◆ TASK ◆
In the copy, keep every word of the data below and none of its pictures.

GIVEN MATERIAL section start

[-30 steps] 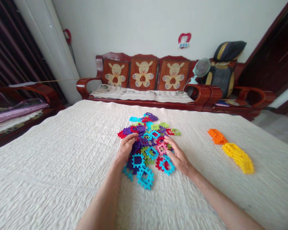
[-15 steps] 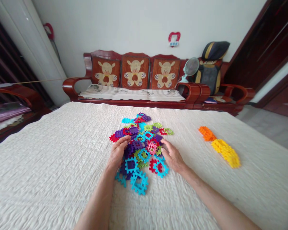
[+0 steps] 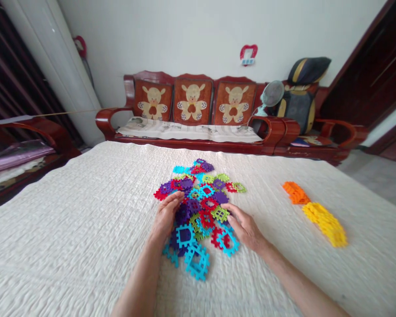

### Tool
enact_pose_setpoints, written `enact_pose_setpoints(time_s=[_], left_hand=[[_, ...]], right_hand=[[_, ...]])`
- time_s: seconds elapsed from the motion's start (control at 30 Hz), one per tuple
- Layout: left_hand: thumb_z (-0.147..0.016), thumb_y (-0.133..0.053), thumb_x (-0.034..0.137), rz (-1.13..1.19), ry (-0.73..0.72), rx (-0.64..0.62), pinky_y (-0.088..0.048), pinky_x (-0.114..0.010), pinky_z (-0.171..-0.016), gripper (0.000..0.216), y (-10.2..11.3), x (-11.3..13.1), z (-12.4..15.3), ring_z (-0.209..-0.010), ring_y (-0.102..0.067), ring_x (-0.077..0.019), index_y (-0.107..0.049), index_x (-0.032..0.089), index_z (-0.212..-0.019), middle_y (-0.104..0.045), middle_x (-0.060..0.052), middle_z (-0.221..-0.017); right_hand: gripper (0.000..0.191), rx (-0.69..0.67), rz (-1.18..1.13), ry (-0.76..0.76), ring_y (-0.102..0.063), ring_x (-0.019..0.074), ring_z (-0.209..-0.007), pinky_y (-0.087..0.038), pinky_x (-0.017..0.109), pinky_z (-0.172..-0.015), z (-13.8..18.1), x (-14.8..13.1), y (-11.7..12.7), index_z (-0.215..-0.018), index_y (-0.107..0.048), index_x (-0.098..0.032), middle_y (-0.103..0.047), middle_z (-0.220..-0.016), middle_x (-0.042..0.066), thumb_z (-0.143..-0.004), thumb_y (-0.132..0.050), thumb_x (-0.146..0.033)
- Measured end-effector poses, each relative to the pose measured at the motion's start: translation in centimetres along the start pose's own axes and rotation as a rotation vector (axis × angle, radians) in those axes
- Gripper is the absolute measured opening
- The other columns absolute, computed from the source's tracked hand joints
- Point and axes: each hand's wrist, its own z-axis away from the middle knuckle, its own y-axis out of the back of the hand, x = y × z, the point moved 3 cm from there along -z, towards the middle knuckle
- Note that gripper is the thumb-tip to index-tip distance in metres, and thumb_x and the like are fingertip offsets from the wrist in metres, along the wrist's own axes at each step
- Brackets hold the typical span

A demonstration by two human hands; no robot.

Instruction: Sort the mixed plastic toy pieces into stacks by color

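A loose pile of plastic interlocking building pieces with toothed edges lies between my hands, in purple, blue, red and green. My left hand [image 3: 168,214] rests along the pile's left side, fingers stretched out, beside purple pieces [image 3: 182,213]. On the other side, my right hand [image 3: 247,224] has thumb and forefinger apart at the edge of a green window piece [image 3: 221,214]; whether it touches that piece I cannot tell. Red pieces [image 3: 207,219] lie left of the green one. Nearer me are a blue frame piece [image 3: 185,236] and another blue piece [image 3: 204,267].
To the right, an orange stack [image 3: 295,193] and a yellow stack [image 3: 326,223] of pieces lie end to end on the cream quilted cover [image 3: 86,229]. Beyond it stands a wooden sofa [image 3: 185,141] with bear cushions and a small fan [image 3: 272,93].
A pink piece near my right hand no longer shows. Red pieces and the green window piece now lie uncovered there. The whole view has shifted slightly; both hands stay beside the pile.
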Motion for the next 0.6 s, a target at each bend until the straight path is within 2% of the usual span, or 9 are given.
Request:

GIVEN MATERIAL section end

◆ RESULT OF THIS TASK ◆
[-30 steps] 
[-15 steps] 
[+0 steps] 

### Tool
enact_pose_setpoints, written `enact_pose_setpoints(time_s=[_], left_hand=[[_, ...]], right_hand=[[_, ...]])`
- time_s: seconds elapsed from the motion's start (control at 30 Hz), one per tuple
- Layout: left_hand: thumb_z (-0.147..0.016), thumb_y (-0.133..0.053), thumb_x (-0.034..0.137), rz (-1.13..1.19), ry (-0.73..0.72), rx (-0.64..0.62), pinky_y (-0.088..0.048), pinky_x (-0.114..0.010), pinky_z (-0.171..-0.016), gripper (0.000..0.216), y (-10.2..11.3), x (-11.3..13.1), z (-12.4..15.3), ring_z (-0.209..-0.010), ring_y (-0.102..0.067), ring_x (-0.077..0.019), index_y (-0.107..0.049), index_x (-0.032..0.089), index_z (-0.212..-0.019), middle_y (-0.104..0.045), middle_x (-0.060..0.052), middle_z (-0.221..-0.017); right_hand: gripper (0.000..0.191), rx (-0.69..0.67), rz (-1.18..1.13), ry (-0.76..0.76), ring_y (-0.102..0.063), ring_x (-0.019..0.074), ring_z (-0.209..-0.007), pinky_y (-0.087..0.038), pinky_x (-0.017..0.109), pinky_z (-0.172..-0.015), z (-13.8..18.1), x (-14.8..13.1), y (-11.7..12.7), index_z (-0.215..-0.018), index_y (-0.107..0.048), index_x (-0.098..0.032), middle_y (-0.103..0.047), middle_z (-0.220..-0.016), middle_x (-0.042..0.066), thumb_z (-0.143..-0.004), thumb_y (-0.132..0.050), thumb_x (-0.146..0.033)
- Measured end-effector poses, each relative to the pose measured at the motion's start: translation in centimetres along the start pose's own axes and rotation as a rotation vector (axis × angle, radians) in those axes
- Gripper is the absolute measured opening
- The other columns absolute, computed from the source's tracked hand joints
- Point and axes: each hand's wrist, its own z-axis away from the middle knuckle, its own y-axis out of the back of the hand, x = y × z, the point moved 3 cm from there along -z, towards the middle knuckle
- Note that gripper is the thumb-tip to index-tip distance in metres, and thumb_x and the like are fingertip offsets from the wrist in metres, along the wrist's own axes at each step
- Brackets hold the typical span

A demonstration by two human hands; no robot.

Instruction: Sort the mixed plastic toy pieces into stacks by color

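A loose pile of plastic interlocking building pieces with toothed edges lies between my hands, in purple, blue, red and green. My left hand [image 3: 168,214] rests along the pile's left side, fingers stretched out, beside purple pieces [image 3: 182,213]. On the other side, my right hand [image 3: 247,224] has thumb and forefinger apart at the edge of a green window piece [image 3: 221,214]; whether it touches that piece I cannot tell. Red pieces [image 3: 207,219] lie left of the green one. Nearer me are a blue frame piece [image 3: 185,236] and another blue piece [image 3: 204,267].
To the right, an orange stack [image 3: 295,193] and a yellow stack [image 3: 326,223] of pieces lie end to end on the cream quilted cover [image 3: 86,229]. Beyond it stands a wooden sofa [image 3: 185,141] with bear cushions and a small fan [image 3: 272,93].
A pink piece near my right hand no longer shows. Red pieces and the green window piece now lie uncovered there. The whole view has shifted slightly; both hands stay beside the pile.
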Motion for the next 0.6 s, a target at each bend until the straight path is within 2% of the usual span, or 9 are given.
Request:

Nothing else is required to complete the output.